L’oiseau se posa sur la branche de l’arbre mort près duquel je reposais et, stoïque, me fixa comme une bête curieuse. On était deux. Je ne bougeai pas d’un pouce, les mains écartées sur le sable. Le hibou ne bougea pas davantage — après tout c’était son territoire —, visiblement curieux. Je lui parlai doucement, pour ne pas l’effrayer, il m’écoutait depuis sa branche et me devint bientôt familier, comme si nous étions branchés l’un à l’autre par un lien secret et mystérieux, rare et pur moment d’harmonie qu’un pas lourd brisa alors.

« Qu’est-ce que tu fous ? me lança la Bête.

— Chut ! Regarde sur la branche, il y a un hibou qui est venu se poser. Ça fait cinq minutes qu’il est là. On se parle sous les étoiles. Allonge-toi, tu vas voir comme c’est beau[5]. »

La Bête maugréa sous l’œil suspicieux du rapace, consentit à poser sa carcasse sur le sable. La nuée d’étoiles le captiva une minute ou deux. Ça ne dura pas.

« C’est nul ton truc.

— Pauvre plouc.

— C’est ça… Tiens, je vais faire un peu de sport, moi ! »

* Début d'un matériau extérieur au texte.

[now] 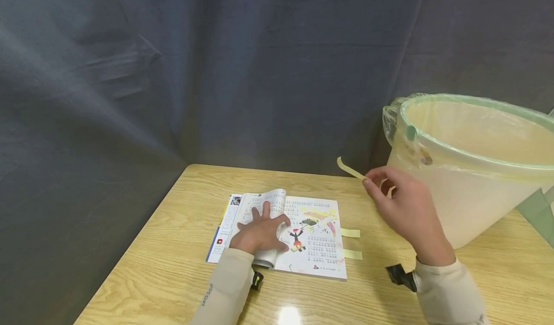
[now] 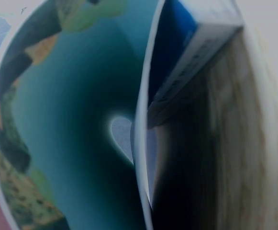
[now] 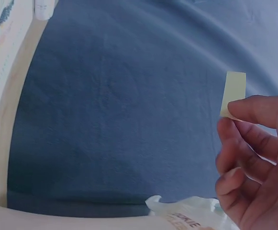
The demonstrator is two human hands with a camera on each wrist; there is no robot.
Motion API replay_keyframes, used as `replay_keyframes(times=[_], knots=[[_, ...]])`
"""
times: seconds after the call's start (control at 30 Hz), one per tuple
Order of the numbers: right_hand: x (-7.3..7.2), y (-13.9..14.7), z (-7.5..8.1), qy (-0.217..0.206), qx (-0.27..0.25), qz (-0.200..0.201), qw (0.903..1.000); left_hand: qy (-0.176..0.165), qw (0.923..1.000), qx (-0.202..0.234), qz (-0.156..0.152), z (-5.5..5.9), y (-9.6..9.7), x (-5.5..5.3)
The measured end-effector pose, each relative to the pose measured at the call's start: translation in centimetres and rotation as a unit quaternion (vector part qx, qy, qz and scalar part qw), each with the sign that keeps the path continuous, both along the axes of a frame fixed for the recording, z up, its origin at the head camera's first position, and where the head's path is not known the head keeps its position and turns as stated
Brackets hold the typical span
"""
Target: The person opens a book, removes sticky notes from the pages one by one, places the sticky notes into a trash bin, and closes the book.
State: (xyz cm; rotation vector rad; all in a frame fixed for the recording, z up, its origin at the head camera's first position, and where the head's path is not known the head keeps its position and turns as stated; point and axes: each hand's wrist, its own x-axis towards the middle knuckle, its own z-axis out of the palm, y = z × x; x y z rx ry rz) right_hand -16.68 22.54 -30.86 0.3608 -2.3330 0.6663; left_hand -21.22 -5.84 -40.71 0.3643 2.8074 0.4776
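Note:
An open illustrated book (image 1: 320, 260) lies on the wooden table. My left hand (image 1: 258, 234) rests with spread fingers on its curling left-hand pages, near the fold. Two pale yellow sticky tabs (image 1: 350, 232) stick out from the right edge of the book. Up and to the right of the book, my right hand (image 1: 409, 214) pinches a pale yellow sticky note strip (image 1: 349, 169) between thumb and forefinger, its free end in the air. The right wrist view shows this strip (image 3: 235, 88) broad side on. Bent pages (image 2: 76, 124) fill much of the left wrist view, where the left fingers are hidden.
A large whitish bin (image 1: 459, 205) with a green rim and a clear plastic liner stands on the right, close to my right hand. Dark cloth (image 1: 281, 84) hangs behind the wooden table (image 1: 160, 267) and at its left.

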Motion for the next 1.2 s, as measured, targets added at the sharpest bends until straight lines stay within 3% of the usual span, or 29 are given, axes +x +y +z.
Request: replay_keyframes(times=[0.23,0.4,0.67,0.93,1.2], knots=[[0.8,1.0,1.1,0.047,-0.05,-0.007,0.9976,-0.005,1.0,0.001,-0.002,0.0,0.0,0.0],[1.3,2.0,1.9,0.057,-0.114,-0.042,0.991,-0.006,1.0,-0.002,-0.001,0.0,0.0,0.0],[1.7,4.1,2.8,0.119,-0.223,-0.092,0.9631,-0.01,0.9999,-0.004,0.002,0.1,0.2,0.1],[2.4,5.0,3.8,0.174,-0.28,-0.111,0.9373,-0.01,0.9999,-0.002,0.003,-0.1,0.0,0.0],[2.8,6.8,3.9,0.152,-0.273,-0.225,0.9226,-0.009,1.0,0.001,-0.001,-0.3,0.0,0.0]])
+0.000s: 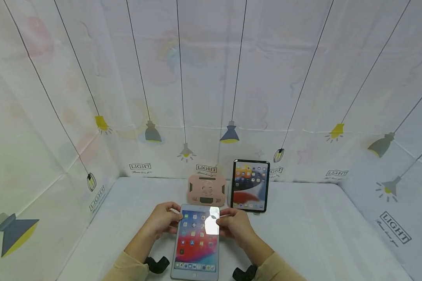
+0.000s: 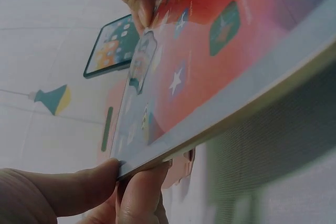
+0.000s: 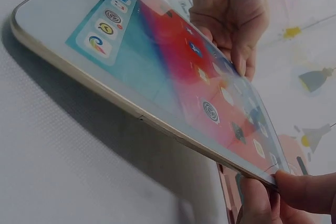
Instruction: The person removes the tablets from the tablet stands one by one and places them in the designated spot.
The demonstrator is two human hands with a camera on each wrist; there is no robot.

La Bête faisait régulièrement des exercices d’étirement très vaguement inspirés du yoga pour prévenir le retour d’une hernie discale qui l’avait tenu éloigné des terrains pendant des mois : il commença ainsi à s’arc-bouter sur le sable tiède, soufflant comme un bœuf à chaque figure acrobatique, tira sur ses jambes, ses bras, ses reins, ahanant si fort qu’on n’entendait plus la nuit.

Le hibou déguerpit illico de sa branche, entre écœurement et effroi, me laissant seul avec mon équipier. Sa gymnastique celte dura dix minutes, agrémentée de grognements et commentaires intempestifs, salopant définitivement l’instant magique.

La Bête finit par retourner vers la tente, les tendons bien étirés.

Et le grand hibou blanc revint bientôt, à sa place, pour poursuivre notre conversation silencieuse…

Si en partant je n’abandonnai qu’une trace légère sur le sable où l’on devinait encore l’emplacement de mes doigts, la Bête avait labouré le sol comme si un rhinocéros avait pris un bain de poussière pour éliminer ses parasites — j’étais parti en Afrique avec Godzilla.

Comme rien ne se perd, je me servirais de cette scène lorsque Epkeen, à la recherche d’Ali perdu dans le désert, désespère de jamais le retrouver : lui aussi parlera au hibou, ému, sans obtenir de réponses…

Après dix jours en Namibie, où l’imagination carburait in situ, j’avais le final de mon livre, une fin belle et tragique comme je les aime. La mort n’est qu’une infime partie de la vie, c’est elle que je célèbre dans mes unhappy ends… Enfin, comme pour les films de cinéma dont les scènes sont tournées dans le désordre, il était maintenant temps de revenir au début de Zulu : Cape Town.